Directions -
Look for the line containing "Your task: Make" and the line containing "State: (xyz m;" in the entries below. Copy those two and all lines between them exactly, leaving out pictures.

Records to use -

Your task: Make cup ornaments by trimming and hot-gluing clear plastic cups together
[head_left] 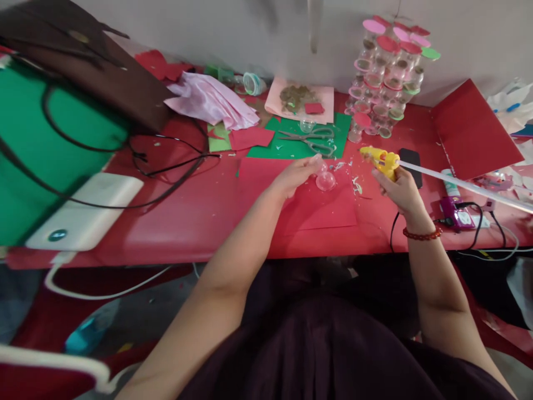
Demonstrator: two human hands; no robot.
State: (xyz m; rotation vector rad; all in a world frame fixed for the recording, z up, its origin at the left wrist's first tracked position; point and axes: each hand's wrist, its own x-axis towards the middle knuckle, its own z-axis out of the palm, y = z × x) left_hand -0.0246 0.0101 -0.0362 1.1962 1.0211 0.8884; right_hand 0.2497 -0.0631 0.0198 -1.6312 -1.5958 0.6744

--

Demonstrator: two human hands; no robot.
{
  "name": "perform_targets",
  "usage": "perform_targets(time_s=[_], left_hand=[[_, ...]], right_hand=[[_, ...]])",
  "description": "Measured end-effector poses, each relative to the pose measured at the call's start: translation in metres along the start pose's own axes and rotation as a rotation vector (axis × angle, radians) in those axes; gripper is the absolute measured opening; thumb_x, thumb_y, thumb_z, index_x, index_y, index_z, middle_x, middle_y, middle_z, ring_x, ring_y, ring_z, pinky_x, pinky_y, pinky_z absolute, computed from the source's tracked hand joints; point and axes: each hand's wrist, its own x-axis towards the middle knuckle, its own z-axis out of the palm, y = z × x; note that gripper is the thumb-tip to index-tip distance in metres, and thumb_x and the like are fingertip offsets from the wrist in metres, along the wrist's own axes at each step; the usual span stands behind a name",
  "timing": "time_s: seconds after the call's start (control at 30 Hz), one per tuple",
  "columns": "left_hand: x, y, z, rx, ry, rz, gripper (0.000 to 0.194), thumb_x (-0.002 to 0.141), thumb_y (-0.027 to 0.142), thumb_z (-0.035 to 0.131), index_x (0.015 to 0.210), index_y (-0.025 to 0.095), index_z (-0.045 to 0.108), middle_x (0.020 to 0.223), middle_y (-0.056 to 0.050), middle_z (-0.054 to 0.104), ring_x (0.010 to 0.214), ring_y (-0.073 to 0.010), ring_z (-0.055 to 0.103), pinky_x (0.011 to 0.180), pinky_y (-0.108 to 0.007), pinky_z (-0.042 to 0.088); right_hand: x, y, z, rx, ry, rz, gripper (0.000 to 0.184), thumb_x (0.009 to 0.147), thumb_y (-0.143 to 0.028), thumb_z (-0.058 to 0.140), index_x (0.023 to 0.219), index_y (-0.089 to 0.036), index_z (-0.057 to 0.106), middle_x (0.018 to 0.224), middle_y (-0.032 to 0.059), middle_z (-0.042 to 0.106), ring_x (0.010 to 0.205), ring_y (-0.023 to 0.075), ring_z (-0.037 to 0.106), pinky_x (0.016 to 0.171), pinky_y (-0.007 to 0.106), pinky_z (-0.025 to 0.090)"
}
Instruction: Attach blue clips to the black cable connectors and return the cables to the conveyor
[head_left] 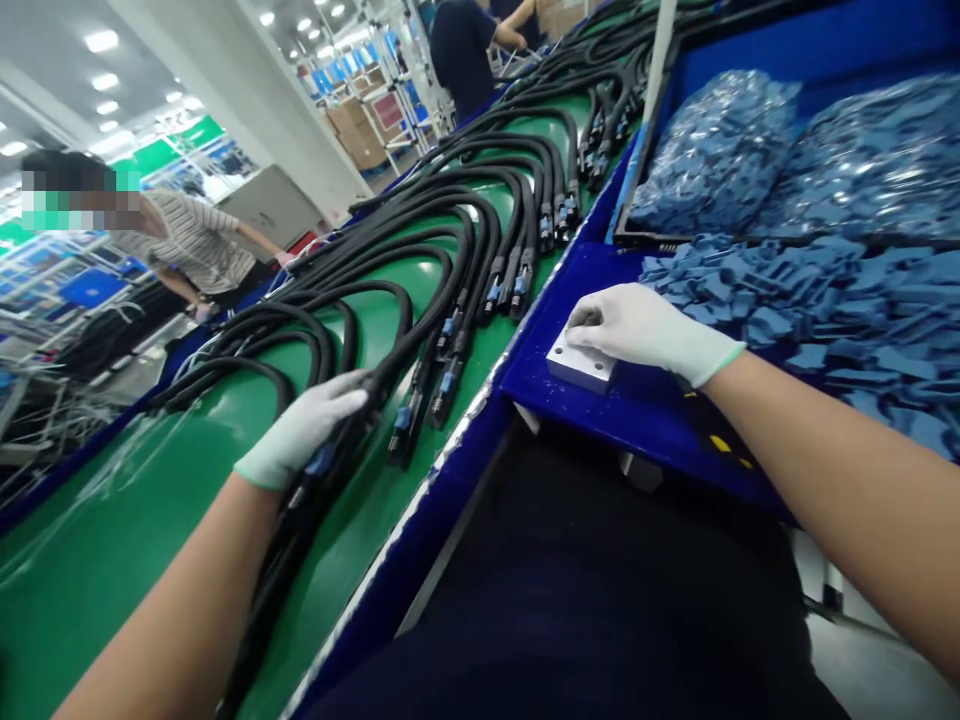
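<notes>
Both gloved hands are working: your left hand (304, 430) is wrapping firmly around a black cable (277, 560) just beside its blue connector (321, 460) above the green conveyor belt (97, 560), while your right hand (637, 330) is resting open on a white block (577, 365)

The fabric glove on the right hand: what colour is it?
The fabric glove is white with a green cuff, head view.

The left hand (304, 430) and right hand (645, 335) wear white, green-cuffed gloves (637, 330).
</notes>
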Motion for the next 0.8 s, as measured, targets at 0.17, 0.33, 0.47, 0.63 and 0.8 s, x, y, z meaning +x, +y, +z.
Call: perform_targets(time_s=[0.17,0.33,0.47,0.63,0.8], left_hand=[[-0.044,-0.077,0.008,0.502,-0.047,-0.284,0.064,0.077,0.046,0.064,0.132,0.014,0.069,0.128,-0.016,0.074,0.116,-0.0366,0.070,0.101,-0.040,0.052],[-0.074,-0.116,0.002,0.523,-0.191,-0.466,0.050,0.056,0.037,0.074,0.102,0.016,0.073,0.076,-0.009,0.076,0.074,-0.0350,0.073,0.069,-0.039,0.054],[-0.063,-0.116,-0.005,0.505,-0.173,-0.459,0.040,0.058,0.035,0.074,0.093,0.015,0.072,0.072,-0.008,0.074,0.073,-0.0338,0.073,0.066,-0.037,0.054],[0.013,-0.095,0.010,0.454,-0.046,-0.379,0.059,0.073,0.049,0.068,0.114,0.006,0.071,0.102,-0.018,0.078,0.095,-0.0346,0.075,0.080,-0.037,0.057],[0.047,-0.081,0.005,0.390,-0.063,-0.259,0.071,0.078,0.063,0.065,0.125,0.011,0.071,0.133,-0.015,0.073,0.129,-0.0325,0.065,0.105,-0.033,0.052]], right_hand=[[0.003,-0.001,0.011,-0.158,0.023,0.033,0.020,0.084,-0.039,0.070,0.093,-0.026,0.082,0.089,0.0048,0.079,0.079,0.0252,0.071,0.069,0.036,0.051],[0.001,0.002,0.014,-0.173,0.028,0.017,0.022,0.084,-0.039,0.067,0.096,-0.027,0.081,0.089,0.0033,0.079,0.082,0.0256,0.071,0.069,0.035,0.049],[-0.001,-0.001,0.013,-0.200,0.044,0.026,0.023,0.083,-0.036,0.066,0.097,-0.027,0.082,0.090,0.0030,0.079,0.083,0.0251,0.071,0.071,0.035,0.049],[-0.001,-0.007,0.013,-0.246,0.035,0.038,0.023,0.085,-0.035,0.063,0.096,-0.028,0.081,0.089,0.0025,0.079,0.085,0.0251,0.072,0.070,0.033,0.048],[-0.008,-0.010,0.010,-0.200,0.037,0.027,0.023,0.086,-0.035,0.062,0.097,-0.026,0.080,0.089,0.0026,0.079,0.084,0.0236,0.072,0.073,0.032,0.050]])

Written response -
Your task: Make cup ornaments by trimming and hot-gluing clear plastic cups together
[head_left] 
Demonstrator: two human hands; no robot.
State: (xyz m; rotation vector rad; all in a world frame fixed for the recording, z up, its origin at the left wrist's first tracked position; point and axes: each hand's wrist, its own x-axis towards the middle knuckle, its own z-axis out of the palm, y = z × x) left_hand -0.0246 0.0101 -0.0362 1.1962 1.0211 0.8884; right_hand 0.2497 -0.0631 0.0198 -1.6312 -1.5958 0.6744

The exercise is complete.